# PROBLEM DESCRIPTION
Set down exactly the lines below between the line holding "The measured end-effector" and the line holding "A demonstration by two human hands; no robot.", inclusive; no other line belongs in the answer.

# DATASET CONTENT
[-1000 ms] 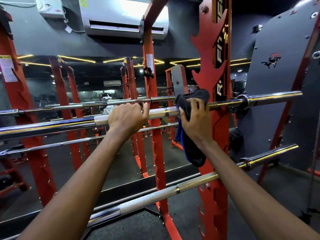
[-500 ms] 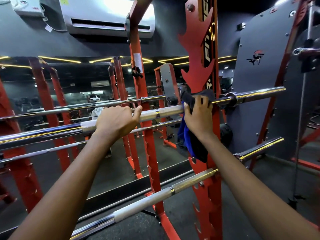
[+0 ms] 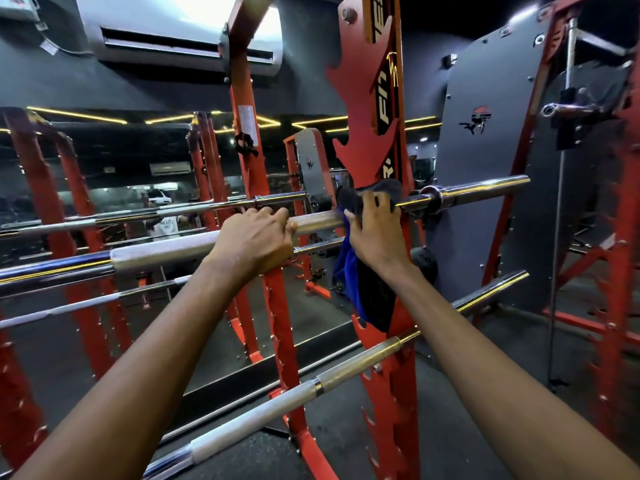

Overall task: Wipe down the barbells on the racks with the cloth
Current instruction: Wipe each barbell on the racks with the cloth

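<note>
A person stands in front of a red rack (image 3: 375, 98) with two arms held out. The top barbell (image 3: 166, 252) lies across the rack, from the left side to the right. The left hand (image 3: 254, 239) is closed around this bar on its rough grey part, with the fingers curled over the top. The right hand (image 3: 375, 230) is just beside it, closer to the red post. It is squeezed tight on a dark cloth (image 3: 370, 296) and presses the cloth onto the bar. The top of the cloth wraps over the bar, right next to the shiny collar (image 3: 433, 199). The rest of the cloth hangs down under the hand, and one side of it is blue. A second barbell (image 3: 284, 403) sits lower on the rack, below both arms. Behind the rack is a big mirror (image 3: 114, 174) that shows more red posts and bars.
</note>
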Motion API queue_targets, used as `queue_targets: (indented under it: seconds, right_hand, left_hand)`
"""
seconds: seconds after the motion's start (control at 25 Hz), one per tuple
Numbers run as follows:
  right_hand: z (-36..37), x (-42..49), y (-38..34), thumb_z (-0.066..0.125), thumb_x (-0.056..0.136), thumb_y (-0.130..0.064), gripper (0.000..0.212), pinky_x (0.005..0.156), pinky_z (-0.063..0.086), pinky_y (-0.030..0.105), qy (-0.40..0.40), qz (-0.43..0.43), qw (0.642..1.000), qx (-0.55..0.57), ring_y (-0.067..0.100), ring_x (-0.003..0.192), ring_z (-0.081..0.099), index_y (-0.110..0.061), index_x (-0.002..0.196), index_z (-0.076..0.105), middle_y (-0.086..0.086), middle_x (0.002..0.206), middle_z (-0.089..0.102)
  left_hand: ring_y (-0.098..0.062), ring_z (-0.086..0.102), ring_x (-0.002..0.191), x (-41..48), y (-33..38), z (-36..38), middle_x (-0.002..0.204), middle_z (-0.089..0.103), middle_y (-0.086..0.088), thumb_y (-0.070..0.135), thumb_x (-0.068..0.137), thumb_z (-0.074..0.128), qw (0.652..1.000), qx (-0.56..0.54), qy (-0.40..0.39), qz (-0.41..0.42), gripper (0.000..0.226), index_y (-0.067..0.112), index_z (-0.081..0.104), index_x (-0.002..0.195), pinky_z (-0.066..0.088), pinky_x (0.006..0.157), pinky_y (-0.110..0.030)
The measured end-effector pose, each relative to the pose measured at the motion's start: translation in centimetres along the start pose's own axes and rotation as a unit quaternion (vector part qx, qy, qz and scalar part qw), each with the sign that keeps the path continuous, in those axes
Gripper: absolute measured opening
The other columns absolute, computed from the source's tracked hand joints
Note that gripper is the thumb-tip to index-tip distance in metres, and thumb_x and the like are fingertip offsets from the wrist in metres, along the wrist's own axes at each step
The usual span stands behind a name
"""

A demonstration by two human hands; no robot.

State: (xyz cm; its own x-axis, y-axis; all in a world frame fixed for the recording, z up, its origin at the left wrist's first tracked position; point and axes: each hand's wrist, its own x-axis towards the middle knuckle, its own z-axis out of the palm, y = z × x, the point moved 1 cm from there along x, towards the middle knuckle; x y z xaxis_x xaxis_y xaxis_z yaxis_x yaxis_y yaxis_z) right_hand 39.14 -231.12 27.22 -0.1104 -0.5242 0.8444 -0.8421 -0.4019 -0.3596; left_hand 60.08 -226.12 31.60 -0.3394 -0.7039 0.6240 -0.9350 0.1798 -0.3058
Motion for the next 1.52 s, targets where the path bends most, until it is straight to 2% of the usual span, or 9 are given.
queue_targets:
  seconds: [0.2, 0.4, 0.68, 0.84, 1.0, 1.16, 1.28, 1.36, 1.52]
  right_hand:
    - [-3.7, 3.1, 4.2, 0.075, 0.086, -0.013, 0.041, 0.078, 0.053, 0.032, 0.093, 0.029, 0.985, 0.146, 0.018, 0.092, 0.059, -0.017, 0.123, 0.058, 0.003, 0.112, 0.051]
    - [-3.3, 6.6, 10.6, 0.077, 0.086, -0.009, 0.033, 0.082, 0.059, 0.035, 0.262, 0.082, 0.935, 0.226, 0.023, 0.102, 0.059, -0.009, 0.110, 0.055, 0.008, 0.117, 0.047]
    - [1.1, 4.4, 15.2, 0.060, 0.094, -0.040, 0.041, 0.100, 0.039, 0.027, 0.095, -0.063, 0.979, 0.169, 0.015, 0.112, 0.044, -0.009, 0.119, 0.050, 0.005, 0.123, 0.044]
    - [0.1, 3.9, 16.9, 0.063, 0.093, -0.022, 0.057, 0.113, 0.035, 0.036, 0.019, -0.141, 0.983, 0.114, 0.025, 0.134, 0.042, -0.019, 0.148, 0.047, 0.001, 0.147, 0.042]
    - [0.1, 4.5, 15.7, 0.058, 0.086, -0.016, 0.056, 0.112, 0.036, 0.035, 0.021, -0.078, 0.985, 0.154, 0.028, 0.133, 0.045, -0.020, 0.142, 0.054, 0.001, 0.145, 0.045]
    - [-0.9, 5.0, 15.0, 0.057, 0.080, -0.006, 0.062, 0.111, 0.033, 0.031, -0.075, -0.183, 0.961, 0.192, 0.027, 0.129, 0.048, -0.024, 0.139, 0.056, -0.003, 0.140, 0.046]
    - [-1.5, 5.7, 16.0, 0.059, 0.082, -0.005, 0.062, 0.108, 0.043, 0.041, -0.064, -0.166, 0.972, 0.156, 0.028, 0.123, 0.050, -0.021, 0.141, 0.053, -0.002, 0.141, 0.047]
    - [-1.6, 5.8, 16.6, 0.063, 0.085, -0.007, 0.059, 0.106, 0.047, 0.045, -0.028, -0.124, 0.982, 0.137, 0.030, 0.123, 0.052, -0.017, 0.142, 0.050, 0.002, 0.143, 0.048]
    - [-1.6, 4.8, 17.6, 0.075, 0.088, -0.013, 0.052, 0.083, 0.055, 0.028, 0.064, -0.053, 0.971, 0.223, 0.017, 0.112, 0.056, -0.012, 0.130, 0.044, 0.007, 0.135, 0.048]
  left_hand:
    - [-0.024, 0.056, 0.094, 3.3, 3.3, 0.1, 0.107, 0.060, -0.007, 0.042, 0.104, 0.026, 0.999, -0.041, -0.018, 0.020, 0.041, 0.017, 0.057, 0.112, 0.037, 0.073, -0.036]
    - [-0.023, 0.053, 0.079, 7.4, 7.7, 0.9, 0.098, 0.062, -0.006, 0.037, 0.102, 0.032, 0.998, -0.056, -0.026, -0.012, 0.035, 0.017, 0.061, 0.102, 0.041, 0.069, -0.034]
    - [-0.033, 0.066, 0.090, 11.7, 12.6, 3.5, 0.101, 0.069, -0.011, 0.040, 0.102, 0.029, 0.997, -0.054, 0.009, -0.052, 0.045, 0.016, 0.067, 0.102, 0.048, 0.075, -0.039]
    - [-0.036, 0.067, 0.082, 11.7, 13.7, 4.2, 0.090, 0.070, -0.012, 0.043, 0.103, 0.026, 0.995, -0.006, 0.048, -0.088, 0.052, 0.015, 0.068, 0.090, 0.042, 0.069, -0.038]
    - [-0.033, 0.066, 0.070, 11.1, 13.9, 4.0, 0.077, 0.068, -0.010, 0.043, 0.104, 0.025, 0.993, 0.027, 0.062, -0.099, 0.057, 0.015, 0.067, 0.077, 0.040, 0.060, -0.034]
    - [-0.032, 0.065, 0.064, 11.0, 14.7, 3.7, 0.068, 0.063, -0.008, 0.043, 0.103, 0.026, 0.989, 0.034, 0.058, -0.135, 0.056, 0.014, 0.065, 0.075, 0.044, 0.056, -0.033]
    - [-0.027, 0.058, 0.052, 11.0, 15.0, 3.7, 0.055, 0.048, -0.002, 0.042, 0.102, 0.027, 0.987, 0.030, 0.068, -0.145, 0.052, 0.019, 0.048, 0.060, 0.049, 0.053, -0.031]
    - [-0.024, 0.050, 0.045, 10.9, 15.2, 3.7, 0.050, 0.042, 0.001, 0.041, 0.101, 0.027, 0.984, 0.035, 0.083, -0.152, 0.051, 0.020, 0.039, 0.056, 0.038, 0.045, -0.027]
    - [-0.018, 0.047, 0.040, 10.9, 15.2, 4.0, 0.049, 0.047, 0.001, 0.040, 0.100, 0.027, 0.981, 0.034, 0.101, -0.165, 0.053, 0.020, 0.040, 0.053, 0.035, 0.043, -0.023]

# OUTPUT
The measured end-effector pose, each relative to the pose measured at the motion's start: translation in centimetres along the start pose's own axes and rotation as a unit quaternion (vector part qx, qy, qz and scalar part qw), each with the sign that keeps the path continuous, in those axes
Gripper: absolute measured opening
The other columns absolute, computed from the source's tracked hand joints
Note that gripper is the thumb-tip to index-tip distance in metres, and thumb_x and the like are fingertip offsets from the wrist in metres, along the wrist's own axes at each step
The usual span stands behind a name
"""

A demonstration by two human hands; no robot.

No other output is needed; the exercise is complete.